Namun, di balik kendaraan senyap dan bersih itu, ada cerita yang bising dan penuh luka: tambang nikel yang merusak lingkungan dan meminggirkan masyarakat lokal di berbagai kawasan Indonesia timur.
Fenomena ini patut dipertanyakan: apakah kita sedang menyaksikan kemajuan teknologi, atau justru greenwashing berskala global?
Mobil listrik: Hijau di jalan, kelabu di hulu
Tidak diragukan, mobil listrik memang menghasilkan emisi jauh lebih rendah dibanding kendaraan berbahan bakar fosil.
Namun, agar bisa beroperasi, mobil ini membutuhkan baterai lithium-ion yang mengandung logam kritis, termasuk nikel dalam jumlah besar.
Indonesia, sebagai pemilik cadangan nikel laterit terbesar di dunia, menjadi incaran utama investasi tambang dan smelter nikel dalam dekade terakhir.
Sayangnya, pertambangan nikel di Indonesia khususnya di kawasan timur seperti Pulau Obi, Halmahera, dan belakangan Raja Ampat di Papua Barat Daya sering berlangsung dengan mengabaikan prinsip keberlanjutan.

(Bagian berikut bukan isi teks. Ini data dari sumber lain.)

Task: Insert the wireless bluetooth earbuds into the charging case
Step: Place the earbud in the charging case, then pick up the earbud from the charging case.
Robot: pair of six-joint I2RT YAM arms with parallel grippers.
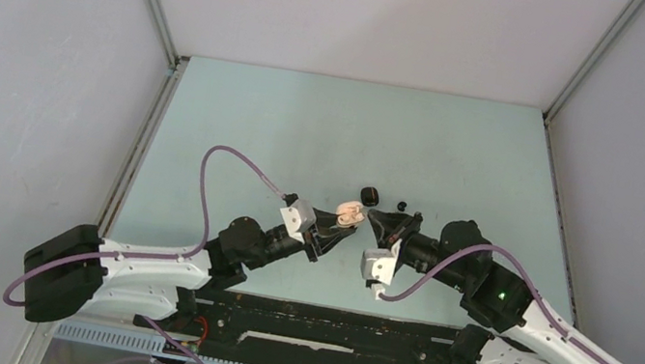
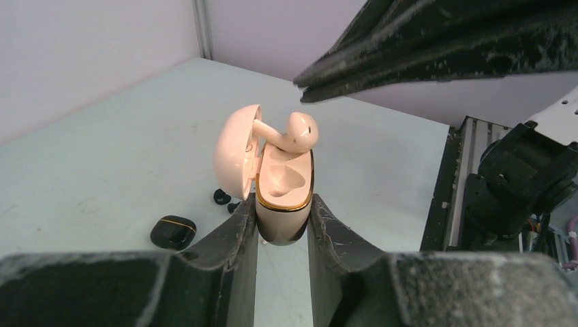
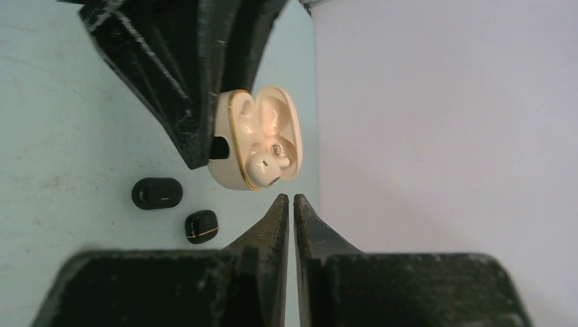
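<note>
My left gripper (image 2: 283,204) is shut on the body of an open cream charging case (image 2: 285,204) with a gold rim, held above the table (image 1: 460,155). A cream earbud (image 2: 300,131) sits tilted in one socket, its head sticking out; the other socket looks empty. My right gripper (image 3: 292,199) is shut and empty, its tips a small gap from that earbud (image 3: 266,167). In the top view the two grippers meet at the case (image 1: 350,212). Two tiny black earbuds (image 2: 221,197) lie on the table beyond the case.
A rounded black case with a gold line (image 2: 173,231) lies on the table near the held case, also seen in the right wrist view (image 3: 202,226) beside another rounded black item (image 3: 157,193). Grey walls enclose the table.
</note>
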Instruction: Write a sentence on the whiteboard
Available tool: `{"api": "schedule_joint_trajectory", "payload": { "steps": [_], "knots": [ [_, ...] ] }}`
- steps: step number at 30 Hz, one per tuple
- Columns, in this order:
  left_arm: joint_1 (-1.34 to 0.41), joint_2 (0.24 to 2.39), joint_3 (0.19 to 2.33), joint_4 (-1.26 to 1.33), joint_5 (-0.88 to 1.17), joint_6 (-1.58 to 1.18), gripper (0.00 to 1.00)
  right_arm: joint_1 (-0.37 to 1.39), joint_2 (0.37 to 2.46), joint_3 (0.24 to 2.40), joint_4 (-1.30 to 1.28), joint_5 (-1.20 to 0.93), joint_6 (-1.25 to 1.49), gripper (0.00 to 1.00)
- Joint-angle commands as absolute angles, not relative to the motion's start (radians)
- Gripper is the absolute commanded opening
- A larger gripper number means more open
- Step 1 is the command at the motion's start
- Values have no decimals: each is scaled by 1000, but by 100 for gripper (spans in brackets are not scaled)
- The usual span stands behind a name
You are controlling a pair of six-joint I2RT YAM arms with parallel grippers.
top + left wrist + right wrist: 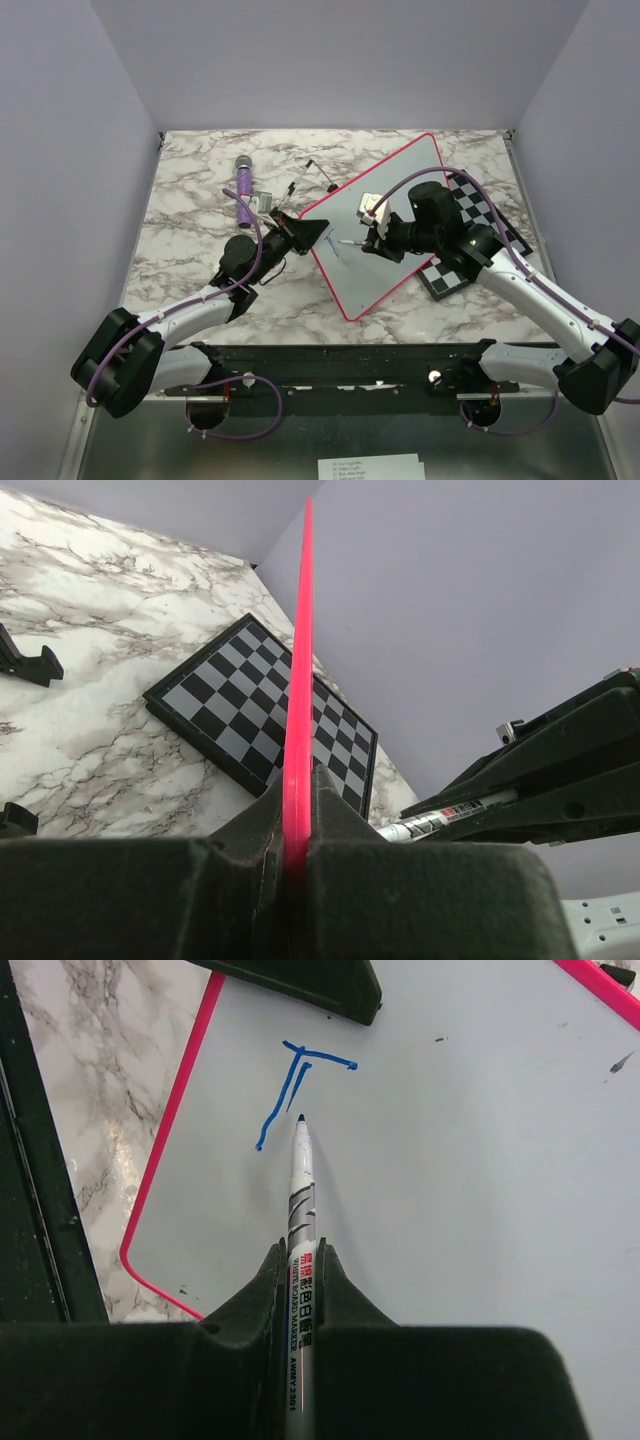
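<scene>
The whiteboard [400, 195], white with a pink rim, lies tilted across the table. My left gripper [316, 232] is shut on its left edge; in the left wrist view the pink rim [301, 630] runs straight up from between the jaws of that gripper [298, 785]. My right gripper [302, 1255] is shut on a white whiteboard marker [300, 1185] pointing at the board [480, 1160]. The sentence [298, 1075] is only a blue "T" shape with a short extra stroke. The marker tip sits at that stroke's lower end. From above, the right gripper [366, 243] hovers over the board's left part.
A black-and-white chessboard [482, 218] lies under the whiteboard's right side, also seen in the left wrist view as the chessboard [230, 705]. A purple microphone-like object [243, 188] and a thin wire piece [312, 172] lie at the back left. Small black stands [30, 662] rest on the marble.
</scene>
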State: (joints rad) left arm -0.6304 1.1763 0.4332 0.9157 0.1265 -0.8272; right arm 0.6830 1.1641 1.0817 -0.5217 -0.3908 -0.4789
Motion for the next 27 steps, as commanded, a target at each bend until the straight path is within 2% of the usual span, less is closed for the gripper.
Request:
{"api": "schedule_joint_trajectory", "payload": {
  "steps": [1,17,27],
  "knots": [
    [-630,1140,440,1068,140,-839,0,675,1158,1077,-499,-411,-514,1],
    [-630,1144,451,1068,143,-853,0,675,1215,1078,-489,-434,-514,1],
    [-630,1158,454,1081,147,-862,0,675,1215,1095,-448,-368,-450,1]
  ]
}}
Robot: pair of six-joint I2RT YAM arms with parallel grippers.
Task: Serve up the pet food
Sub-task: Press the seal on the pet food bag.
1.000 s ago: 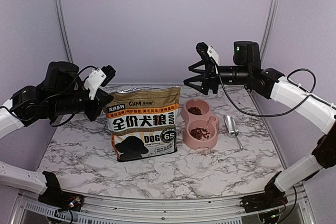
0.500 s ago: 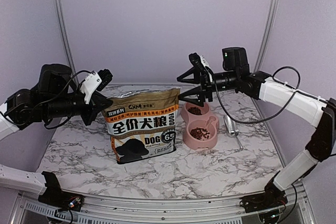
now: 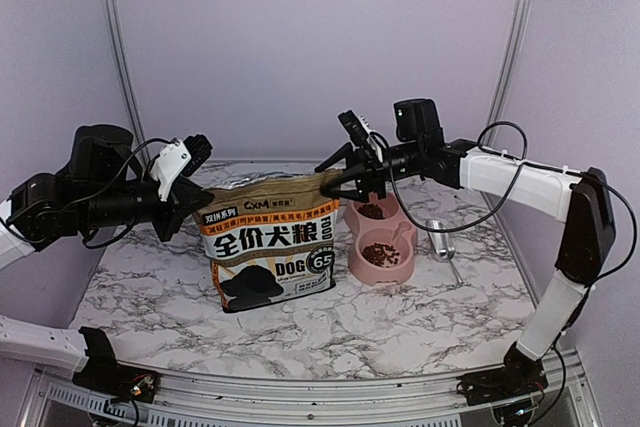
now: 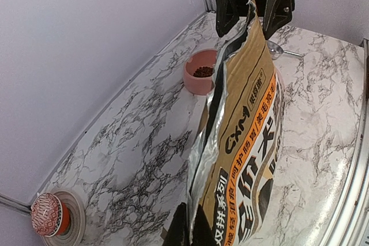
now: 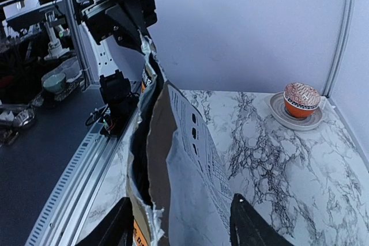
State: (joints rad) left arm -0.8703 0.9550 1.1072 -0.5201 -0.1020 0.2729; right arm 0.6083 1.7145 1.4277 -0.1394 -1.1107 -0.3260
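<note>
One crinkly foil-lined paper bag (image 3: 270, 247), left hand (image 3: 198, 199) tight on it, right hand (image 3: 335, 177) spread astride.

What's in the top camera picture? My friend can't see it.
A brown paper dog food bag stands upright; the left arm's fingers pinch one top corner, the right arm's fingers straddle the other. Beside it: a pink double bowl holding dark brown kibble, a metal scoop.

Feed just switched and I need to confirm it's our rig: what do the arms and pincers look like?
The left arm and right arm both have white tubular links joined by chunky black joint housings, with black cables looping alongside. A green light glows on the right wrist housing. The left pincer and right pincer are black, each with two angular fingers.
</note>
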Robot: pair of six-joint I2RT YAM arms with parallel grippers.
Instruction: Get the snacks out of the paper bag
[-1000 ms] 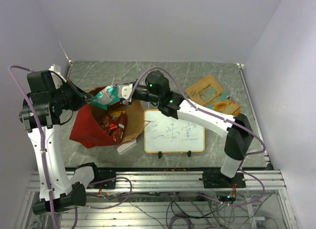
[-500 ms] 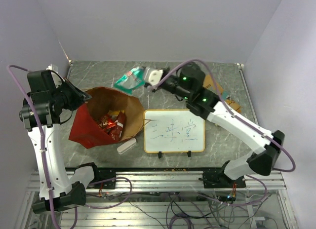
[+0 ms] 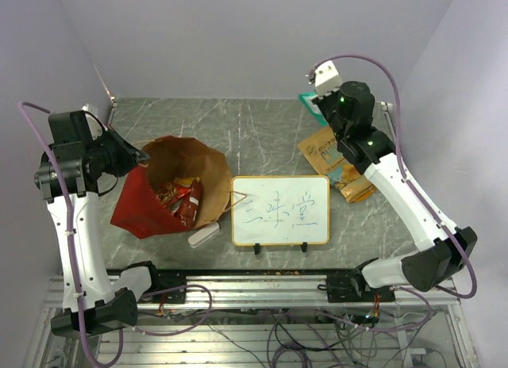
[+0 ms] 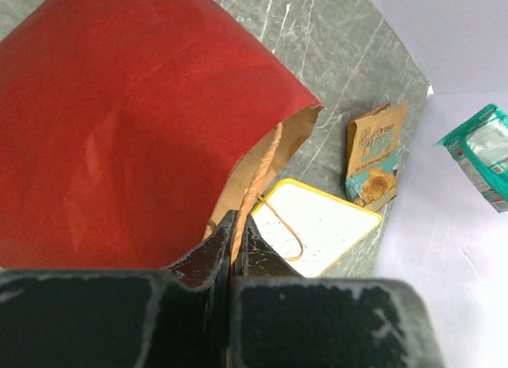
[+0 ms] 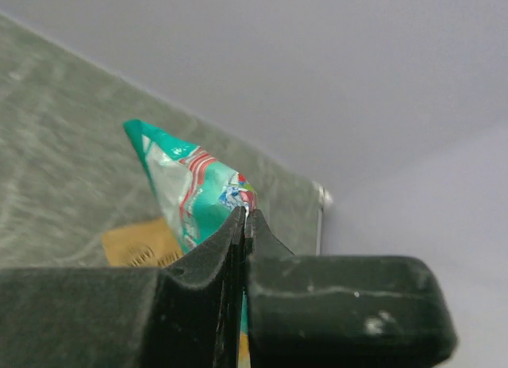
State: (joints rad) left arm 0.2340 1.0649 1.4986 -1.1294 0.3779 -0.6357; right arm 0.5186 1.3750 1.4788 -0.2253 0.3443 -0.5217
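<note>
The paper bag (image 3: pixel 143 209), red outside and brown inside, lies open at the left with red and yellow snack packets (image 3: pixel 181 197) inside. My left gripper (image 3: pixel 140 155) is shut on the bag's rim; the left wrist view shows the brown edge pinched between the jaws (image 4: pixel 236 222) beside the red wall (image 4: pixel 135 122). My right gripper (image 3: pixel 312 98) is raised at the far right corner, shut on a teal packet (image 5: pixel 186 185), which also shows in the left wrist view (image 4: pixel 480 154). The large orange bag (image 3: pixel 337 158) lies flat on the table beneath that arm.
A framed whiteboard (image 3: pixel 279 209) with writing stands right of the paper bag, a bag handle lying over its left edge. A small white eraser (image 3: pixel 204 235) lies at the bag's near edge. Walls close the table at the back and both sides.
My right arm has carried the teal packet from the bag's mouth up and across to the far right corner, above the orange bag. My left gripper has kept hold of the bag's rim.
</note>
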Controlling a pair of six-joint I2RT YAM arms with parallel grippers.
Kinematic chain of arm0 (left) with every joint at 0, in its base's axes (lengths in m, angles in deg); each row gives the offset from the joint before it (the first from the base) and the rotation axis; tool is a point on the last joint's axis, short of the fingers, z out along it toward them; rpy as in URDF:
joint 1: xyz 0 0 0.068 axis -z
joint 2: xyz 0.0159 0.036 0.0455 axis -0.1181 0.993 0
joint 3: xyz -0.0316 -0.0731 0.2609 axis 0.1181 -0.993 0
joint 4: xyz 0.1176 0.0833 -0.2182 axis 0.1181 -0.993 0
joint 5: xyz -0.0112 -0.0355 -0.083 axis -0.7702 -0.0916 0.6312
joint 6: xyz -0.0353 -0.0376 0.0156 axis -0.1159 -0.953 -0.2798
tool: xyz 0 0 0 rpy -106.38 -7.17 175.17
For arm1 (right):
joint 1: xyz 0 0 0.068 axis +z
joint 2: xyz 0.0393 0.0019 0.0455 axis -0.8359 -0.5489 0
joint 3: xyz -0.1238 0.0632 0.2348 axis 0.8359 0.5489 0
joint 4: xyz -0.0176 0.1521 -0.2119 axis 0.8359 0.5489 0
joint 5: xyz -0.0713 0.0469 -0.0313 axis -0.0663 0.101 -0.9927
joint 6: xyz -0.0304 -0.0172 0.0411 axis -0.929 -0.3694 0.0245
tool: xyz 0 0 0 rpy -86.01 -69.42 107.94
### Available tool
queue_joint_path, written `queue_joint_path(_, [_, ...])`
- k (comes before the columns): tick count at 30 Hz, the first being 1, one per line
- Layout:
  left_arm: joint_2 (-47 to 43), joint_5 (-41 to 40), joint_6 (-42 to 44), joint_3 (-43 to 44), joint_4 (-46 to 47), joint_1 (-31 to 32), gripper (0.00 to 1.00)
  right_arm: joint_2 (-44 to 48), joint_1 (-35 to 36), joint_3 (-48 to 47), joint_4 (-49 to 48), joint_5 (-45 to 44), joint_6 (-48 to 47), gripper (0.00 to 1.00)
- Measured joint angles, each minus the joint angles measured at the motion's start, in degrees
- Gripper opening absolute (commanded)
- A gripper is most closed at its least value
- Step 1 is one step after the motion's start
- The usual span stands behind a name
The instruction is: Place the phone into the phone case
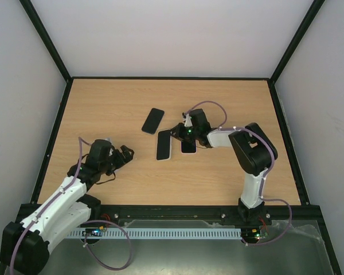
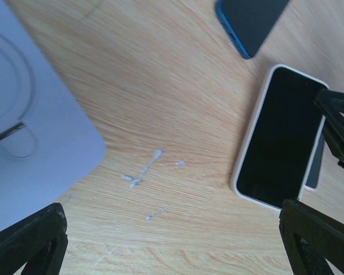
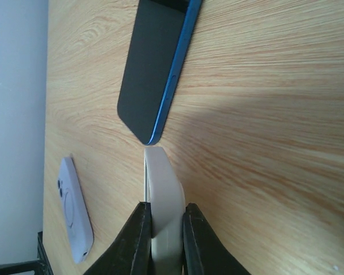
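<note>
Since a thin slab lying flat offers little to pinch from above, the white-rimmed piece [image 2: 278,137] is taken by its long side. The right tool [image 3: 166,207] is clenched on that pale rim, which is seen edge-on between the two dark fingers in the right wrist view. Whether this piece, dark-faced inside its white border, is a phone or a case lying open side up cannot be told. It is found near the middle of the worktop [image 1: 103,97]. A dark flat thing [image 1: 188,147] is seen just past its right edge, under the tool, and its nature is unclear.

The blue-edged phone [image 1: 153,120] is laid just beyond the white-rimmed piece, a narrow gap apart, and is touched by nothing. A pale case [image 3: 74,209], marked with a ring and a camera cut-out, is laid back up close by the left tool [image 1: 125,153]. That tool is released, its fingers spread wide with only bare wood between them. This stance is judged a waiting one, from which the case could be steadied.

The task is judged to be at an early stage, as nothing is seen seated in anything. With so narrow a grip, slipping or twisting is the risk to be watched.
</note>
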Motion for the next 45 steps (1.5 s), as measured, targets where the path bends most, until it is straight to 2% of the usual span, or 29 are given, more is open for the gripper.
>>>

Deforestasi masif, sedimentasi laut, pencemaran sungai, dan hilangnya wilayah adat terjadi di banyak konsesi tambang.
Masyarakat lokal, terutama nelayan dan suku adat, kerap tidak dilibatkan dalam proses pengambilan keputusan, apalagi memperoleh manfaat ekonomi yang adil.
Inilah yang disebut sebagai greenwashing, strategi menampilkan aktivitas atau produk seolah-olah ramah lingkungan, padahal kenyataannya merusak.
Dalam konteks ini, industri nikel diselimuti narasi “untuk masa depan hijau”, “mendukung transisi energi global”, dan “mengurangi emisi dunia”.
Narasi ini digaungkan oleh perusahaan, negara, bahkan konsumen di belahan dunia utara yang membeli mobil listrik tanpa mengetahui jejak ekologis di balik baterainya.
Bentuk greenwashing ini semakin jelas ketika tambang-tambang yang menimbulkan kerusakan justru dijustifikasi sebagai “kontribusi terhadap mitigasi perubahan iklim”.
Padahal, emisi karbon yang ditekan di kota-kota maju justru digantikan oleh emisi dan degradasi lingkungan di wilayah tambang, yang ironisnya, justru berada di kawasan yang kaya keanekaragaman hayati dan budaya adat.
Luka di wilayah tambang

Kasus di Raja Ampat menjadi sorotan baru-baru ini. Kawasan yang dikenal dunia karena keindahan laut dan terumbu karangnya kini terancam oleh ekspansi tambang nikel.